Secondly, the two neighboring realms hated each other. Isabel never felt bad about lying under oath, and neither did her husband. They pretended to be on Boabdil’s side more than one time, and played both sides against one another, so it made taking their realm an easier enterprise. They finally achieved it on the 2nd of January 1492. She and Fernando stood in front of Boabdil, outside the gates of Granada. The King approached Fernando first and gave them the keys to the city then paid his respects to Isabel.

Isabel y su esposo

Isabel was a ruthless politician -not unlike the Queen of Thorns- and always dressed lavishly, while giving a lot of money to the church and keeping her clerics under a tight leash, raised her children well. Her husband was a skilled warrior who helped her maintain stability in her kingdom, and fight off her niece whom she always maintained wasn’t her brother’s real daughter; and he was also a cunning politician.
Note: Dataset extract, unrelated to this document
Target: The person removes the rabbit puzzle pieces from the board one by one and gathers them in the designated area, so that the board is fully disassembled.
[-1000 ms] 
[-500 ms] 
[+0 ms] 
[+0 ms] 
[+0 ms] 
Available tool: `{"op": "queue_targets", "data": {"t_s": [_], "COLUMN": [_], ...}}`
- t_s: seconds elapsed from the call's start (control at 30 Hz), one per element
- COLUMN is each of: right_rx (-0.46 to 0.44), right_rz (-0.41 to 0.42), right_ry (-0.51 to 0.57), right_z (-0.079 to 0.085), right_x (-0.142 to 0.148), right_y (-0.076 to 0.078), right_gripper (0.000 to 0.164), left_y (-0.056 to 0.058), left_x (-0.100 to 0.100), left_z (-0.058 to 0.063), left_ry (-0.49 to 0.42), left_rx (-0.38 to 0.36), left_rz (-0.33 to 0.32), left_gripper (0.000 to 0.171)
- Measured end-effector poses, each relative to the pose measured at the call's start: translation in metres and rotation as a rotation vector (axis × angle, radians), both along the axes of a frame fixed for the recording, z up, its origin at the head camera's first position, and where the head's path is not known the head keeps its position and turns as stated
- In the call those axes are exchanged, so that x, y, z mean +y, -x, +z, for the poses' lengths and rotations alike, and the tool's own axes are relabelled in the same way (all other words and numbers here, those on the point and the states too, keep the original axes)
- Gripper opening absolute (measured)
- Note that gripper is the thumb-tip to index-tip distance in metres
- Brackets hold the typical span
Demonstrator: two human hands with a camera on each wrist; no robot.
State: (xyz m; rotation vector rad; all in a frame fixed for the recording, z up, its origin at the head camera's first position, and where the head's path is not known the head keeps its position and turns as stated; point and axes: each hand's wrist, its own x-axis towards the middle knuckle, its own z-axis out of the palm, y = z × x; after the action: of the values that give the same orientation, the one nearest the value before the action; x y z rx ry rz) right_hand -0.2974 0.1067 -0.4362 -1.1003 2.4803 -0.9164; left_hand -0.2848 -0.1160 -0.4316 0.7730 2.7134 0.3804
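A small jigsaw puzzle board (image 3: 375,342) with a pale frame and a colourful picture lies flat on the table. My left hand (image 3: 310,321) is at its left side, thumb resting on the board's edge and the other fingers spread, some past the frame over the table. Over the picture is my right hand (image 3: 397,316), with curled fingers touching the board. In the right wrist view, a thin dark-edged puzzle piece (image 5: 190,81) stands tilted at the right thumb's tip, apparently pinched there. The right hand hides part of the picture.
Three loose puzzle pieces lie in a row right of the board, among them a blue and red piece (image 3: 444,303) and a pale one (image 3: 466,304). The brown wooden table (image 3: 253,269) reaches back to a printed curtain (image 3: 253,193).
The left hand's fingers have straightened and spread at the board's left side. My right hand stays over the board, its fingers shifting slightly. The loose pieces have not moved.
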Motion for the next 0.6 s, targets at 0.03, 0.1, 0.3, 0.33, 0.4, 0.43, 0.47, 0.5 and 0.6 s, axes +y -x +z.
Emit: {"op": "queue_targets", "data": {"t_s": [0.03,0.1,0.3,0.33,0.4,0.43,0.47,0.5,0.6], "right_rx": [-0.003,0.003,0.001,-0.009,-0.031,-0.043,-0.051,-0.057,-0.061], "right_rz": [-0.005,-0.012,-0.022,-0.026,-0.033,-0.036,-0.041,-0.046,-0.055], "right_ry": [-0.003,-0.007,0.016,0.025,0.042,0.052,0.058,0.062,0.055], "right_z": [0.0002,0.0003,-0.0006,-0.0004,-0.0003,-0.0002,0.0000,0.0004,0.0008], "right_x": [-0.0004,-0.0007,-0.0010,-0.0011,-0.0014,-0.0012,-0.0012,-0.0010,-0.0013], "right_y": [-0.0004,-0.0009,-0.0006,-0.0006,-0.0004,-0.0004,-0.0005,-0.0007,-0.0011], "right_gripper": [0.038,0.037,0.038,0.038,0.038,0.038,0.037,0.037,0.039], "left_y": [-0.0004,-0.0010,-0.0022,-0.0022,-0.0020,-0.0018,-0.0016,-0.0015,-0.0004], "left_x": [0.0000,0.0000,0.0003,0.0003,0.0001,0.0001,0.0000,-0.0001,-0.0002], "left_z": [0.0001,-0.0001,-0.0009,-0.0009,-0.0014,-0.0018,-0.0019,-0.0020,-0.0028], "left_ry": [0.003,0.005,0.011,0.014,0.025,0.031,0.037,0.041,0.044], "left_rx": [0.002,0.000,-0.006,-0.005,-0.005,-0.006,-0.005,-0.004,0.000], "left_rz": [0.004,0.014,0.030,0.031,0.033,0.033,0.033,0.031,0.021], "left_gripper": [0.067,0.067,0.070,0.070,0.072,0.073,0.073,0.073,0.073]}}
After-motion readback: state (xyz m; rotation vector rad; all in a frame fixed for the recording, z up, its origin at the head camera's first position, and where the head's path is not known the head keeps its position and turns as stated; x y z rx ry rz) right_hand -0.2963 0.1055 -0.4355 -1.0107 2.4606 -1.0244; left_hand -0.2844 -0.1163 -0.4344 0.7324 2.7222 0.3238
Catherine learned well from their example and from a young age she learned everything from the great literary works of the ancient world, to civic and canon law, dance, art, poetry, and most of all, her future role, not only as future Queen of England, but as a politician.

Catherine’s years after Prince Arthur died were anything but easy and her father was embroiled in a battle to control Castile and wrestle it from her sister and her husband. David Loades tells us how he wanted to send her money but couldn’t so instead he made her his ambassador. She was the first female ambassador to England and this increased her status but not as much as she hoped for, so she continued fighting and did what she could to get the next in line to the throne, Prince Henry Tudor of Wales’ attention.

When Henry VII died, his son did something unexpected (but not unprecedented) and chose to follow his heart instead of listening to the council. Fancying himself a knight in shining armor, he married his sweet sister in law and the two were crowned on the same day in June 24th 1509.

Highgarden and Castilla

The books, including the World of Ice and Fire, make it clear just how traditional Margaery’s family is. And there have been a lot of inaccurate and crazy blogs that say that Catherine’s equivalent in the show is likely someone like Selyse or another religious fanatic. But let’s stop and think for a second: If we consider Anne super religious while also being a fashion icon, why can’t we think the same for Catherine? Or are we just too lazy to do research and prefer to believe what someone else tells us or what has become the norm after centuries of story-telling that have become the new history?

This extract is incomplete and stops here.